Toutefois, selon M. Zelin, ces efforts seront entravés par la domination de la Russie sur l'espace antiterroriste dans certains pays, sur fond de coups d'État au Mali, au Burkina Faso et au Niger.

"Il reste important de travailler avec d'autres partenaires dans la région, tout en rappelant aux responsables locaux que l'insurrection multinationale n'a fait qu'empirer depuis que la Russie est entrée en scène et a remplacé l'architecture antiterroriste dirigée par la France et soutenue par les États-Unis", souligne-t-il à cet égard.
En Somalie, la branche locale de Daesh continue de jouer un rôle important dans les réseaux financiers mondiaux de l'organisation, malgré la mort de son chef financier, Bilal al-Sudani, en janvier 2023.
Les États-Unis doivent se concentrer sur l'Afrique
Le département du Trésor américain devrait donc redoubler d'efforts pour interrompre les transferts de fonds entre les provinces de Da'esh en Afrique australe, dans la Corne de l'Afrique et en Asie du Sud.
En ce qui concerne le Mozambique, Washington devrait engager la Communauté de développement de l'Afrique australe à prolonger les opérations locales de SAMIM au-delà du mois de juillet. Dans le cas contraire, la faction de Daesh au Mozambique pourrait continuer à s'étendre, menaçant ainsi les flux de GNL à un moment de crise sur les marchés mondiaux de l'énergie.

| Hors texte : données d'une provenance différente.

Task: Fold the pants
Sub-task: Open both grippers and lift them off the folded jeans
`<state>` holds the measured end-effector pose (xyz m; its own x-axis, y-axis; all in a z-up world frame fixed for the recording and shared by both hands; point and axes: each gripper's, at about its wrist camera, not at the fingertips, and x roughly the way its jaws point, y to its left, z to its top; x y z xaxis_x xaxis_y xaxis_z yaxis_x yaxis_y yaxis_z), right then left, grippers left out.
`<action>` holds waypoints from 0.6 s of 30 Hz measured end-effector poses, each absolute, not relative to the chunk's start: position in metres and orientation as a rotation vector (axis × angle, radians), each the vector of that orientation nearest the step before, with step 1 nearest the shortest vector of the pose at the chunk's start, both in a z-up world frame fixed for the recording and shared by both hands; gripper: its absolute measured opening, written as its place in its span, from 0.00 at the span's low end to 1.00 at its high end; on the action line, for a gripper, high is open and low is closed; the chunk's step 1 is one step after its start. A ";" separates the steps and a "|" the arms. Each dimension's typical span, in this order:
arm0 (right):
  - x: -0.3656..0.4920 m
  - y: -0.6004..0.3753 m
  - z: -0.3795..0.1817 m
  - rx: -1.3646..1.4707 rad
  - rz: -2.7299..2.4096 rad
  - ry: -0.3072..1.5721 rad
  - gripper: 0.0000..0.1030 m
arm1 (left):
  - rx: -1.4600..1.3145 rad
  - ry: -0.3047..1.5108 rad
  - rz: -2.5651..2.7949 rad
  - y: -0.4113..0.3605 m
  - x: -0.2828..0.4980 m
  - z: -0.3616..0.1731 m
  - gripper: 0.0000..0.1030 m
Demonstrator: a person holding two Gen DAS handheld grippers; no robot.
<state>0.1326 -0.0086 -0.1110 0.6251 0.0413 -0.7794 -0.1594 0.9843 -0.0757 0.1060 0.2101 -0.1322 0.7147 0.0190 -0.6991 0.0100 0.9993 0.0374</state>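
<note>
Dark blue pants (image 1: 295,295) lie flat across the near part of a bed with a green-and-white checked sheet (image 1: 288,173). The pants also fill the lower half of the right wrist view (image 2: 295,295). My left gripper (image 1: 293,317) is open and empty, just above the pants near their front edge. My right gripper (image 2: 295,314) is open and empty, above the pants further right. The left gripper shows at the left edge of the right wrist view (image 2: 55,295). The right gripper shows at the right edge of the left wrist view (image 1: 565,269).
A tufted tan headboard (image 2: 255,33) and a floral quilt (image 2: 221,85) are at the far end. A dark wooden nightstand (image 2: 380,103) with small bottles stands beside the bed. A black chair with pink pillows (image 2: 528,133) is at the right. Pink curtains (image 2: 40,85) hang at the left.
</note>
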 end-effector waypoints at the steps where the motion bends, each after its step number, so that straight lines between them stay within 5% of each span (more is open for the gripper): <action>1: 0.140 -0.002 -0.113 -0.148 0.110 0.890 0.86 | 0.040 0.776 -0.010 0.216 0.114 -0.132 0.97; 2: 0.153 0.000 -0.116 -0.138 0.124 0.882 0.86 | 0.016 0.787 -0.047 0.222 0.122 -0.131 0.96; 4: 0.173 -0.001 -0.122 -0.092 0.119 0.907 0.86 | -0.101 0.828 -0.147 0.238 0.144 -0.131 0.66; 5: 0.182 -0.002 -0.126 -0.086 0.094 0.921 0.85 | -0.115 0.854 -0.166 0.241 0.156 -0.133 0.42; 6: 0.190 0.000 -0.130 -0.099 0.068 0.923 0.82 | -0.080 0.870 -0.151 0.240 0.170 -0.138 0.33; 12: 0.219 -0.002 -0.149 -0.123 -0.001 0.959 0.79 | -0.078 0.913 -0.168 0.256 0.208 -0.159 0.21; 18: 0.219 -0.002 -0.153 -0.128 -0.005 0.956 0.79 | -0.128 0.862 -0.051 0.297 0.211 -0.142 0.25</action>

Malgré cette menace majeure, M. Zelin estime qu'il existe encore des questions stratégiquement plus importantes pour Washington, telles que la guerre en Ukraine, le conflit Hamas-Israël ou la concurrence avec la Chine.
"Cependant, permettre à Daesh d'accumuler les victoires et de construire de nouveaux projets de gouvernance pourrait donner au groupe plus d'espace pour planifier une autre atrocité révolutionnaire qui le remettrait au sommet de l'agenda politique de l'Occident", conclut-il.